But Dilophosaurus isn't just the sum of its bones. Like all dinosaurs, it's a cultural artifact, too. Paleontology, as with many disciplines of natural history, has a troubled colonial history. Until the early twentieth century, expeditions often stole artifacts from tribal lands and shipped them off to distant museums. These days, Dilophosaurus is emblematic of a different model of working relationship: like all fossils legally collected on the Navajo Nation since the 1950s, the bones belong to the tribe. Museums and labs, including at Berkeley and UT, hold them in trust. These fossils can be recalled any time the Nation wishes. (Representatives of the Navajo Nation declined to comment for this story.)
Today, fossilized footprints believed to belong to Dilophosaurus are a local tourist attraction on the Navajo Nation outside of Tuba City, and according to Farina King—a Navajo scholar of indigenous history at Northeastern State University who was born not far from the Dilophosaurus site—have long been a valued part of the nation's relationship with the past. Navajo caretakers have devoted themselves to protecting the land from vandals, King says, including volunteering to stand guard all night to protect the remains. When Marsh and his crew returned to the nation as part of a Navajo-sanctioned effort to relocate Welles's original excavation site—the exact location had never been properly recorded—the teenager leading the footprint tour turned out to be a descendent of Jesse Williams, the original discoverer of Dilophosaurus. Another relative led them to the spot on the ground where Welles had pulled up the bones.
"There have been indigenous people who've lived on these lands for time immemorial and have developed our own epistemology, our own ways of knowing," King says. "The families that have lived in Moenave, between Tuba City and Cameron City, Arizona … they take stewardship of these fossil remains very seriously."
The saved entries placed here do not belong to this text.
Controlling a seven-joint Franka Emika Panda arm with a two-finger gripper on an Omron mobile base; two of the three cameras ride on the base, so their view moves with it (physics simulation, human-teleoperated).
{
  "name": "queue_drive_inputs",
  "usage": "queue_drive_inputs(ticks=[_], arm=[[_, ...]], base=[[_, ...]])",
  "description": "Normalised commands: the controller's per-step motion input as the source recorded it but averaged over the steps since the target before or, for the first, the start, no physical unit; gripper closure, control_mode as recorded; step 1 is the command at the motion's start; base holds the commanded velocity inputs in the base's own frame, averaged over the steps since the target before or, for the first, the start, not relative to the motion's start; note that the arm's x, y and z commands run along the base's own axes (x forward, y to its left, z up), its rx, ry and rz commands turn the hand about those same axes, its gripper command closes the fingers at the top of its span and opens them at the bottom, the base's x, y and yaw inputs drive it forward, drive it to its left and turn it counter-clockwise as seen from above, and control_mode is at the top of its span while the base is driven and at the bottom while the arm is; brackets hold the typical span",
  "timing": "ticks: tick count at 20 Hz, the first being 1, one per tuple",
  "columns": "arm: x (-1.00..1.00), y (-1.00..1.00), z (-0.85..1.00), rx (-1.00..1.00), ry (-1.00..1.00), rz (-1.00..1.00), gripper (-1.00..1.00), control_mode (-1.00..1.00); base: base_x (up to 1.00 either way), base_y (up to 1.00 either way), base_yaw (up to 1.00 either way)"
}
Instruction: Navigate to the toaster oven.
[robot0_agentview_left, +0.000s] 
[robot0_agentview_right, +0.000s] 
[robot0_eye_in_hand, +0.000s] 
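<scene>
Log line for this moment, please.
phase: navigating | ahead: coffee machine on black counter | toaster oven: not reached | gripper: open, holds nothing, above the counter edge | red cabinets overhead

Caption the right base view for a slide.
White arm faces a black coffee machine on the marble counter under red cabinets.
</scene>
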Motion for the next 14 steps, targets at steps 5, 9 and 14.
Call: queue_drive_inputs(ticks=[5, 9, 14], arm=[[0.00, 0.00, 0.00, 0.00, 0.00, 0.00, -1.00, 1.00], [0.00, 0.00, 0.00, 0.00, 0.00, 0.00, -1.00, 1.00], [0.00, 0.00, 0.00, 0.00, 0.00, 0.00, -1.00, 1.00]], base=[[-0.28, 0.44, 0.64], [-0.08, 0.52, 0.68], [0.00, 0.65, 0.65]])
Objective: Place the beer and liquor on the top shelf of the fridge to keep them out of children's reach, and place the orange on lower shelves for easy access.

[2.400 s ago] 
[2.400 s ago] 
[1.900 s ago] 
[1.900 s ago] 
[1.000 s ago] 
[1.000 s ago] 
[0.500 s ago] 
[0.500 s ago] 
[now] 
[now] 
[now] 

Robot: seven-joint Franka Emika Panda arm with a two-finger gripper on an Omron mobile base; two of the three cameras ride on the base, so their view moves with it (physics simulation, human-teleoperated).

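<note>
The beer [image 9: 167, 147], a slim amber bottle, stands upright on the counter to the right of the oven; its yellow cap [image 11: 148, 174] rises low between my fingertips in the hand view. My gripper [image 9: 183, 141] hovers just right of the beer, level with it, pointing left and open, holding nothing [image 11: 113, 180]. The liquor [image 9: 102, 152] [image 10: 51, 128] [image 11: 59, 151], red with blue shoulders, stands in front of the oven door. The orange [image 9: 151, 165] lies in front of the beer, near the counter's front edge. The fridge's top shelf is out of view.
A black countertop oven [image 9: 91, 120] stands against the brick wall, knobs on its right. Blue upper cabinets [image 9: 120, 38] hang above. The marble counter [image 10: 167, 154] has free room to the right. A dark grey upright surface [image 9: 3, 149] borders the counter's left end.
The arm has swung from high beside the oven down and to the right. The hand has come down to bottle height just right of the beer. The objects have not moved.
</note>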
To help keep the research accessible to people on the Navajo Nation, Marsh says, The Journal of Paleontology agreed to waive its usual fee, making the paper free online for anyone who wants to read it. Marsh is also planning to send hard copies to tour guides and museum staff on the nation. "It's cool to think of Dilophosaurus as a kind of Navajo Nation celebrity, and a celebrity even on the nation when people are talking about these tracks," Marsh says.
The main collections of the Jackson School Museum of Earth History sprawl across two floors. The smaller material—such as the fragmentary leg of Dilophosaurus—is held in fifteen long rows of cabinets. To see the larger material, Matthew A. Brown, preparator and director of museum operations, took me down to the basement. This cool, low-ceilinged room is a labyrinth of shelves stocked with strange shapes: horns, eyeholes, overturned jaws of mammoths and mastodons and ground sloths, the great head of a giant crocodilian still half in its matrix, immense titanosaur tibias, bones shaped and sculpted out of rock by many collectors' hands.
Dilophosaurus, Brown says, is also a reminder of something else: how dependent our understanding of the past is on the people who are looking at it. Preparators aren't just sitting down with a block of stone and pulling a bone from it. Instead, they often make decisions about what to preserve, what to reconstruct, and how to reconstruct it. It's become increasingly clear over the years that skin impressions and other soft tissue remains are more common than previously assumed; earlier preparators simply didn't think to look for them, or failed to recognize them in their rush to get at the bones. "A lot of the work I do is looking into how we physically shape the bone," Brown says. "We look at the things on the shelf as kind of a voucher for these animals, but paleontologists tend to take for granted that [the bones on the shelf] are representative of the organism. But this is also an anthropogenic product. This is also something we've created and shaped."
It's easy to dismiss the original plaster-and-bone reconstructions created by Welles and his colleagues as wrong. But that misses the interesting thing about them: that Welles was trying to reconstruct an animal nobody had ever seen before. The problem wasn't that he was wrong: the problem was that it took a while for anybody to check. Even now, understanding Dilophosaurus, like all dinosaurs, is as much art as science, and like the best art, it contains elements that can never be resolved.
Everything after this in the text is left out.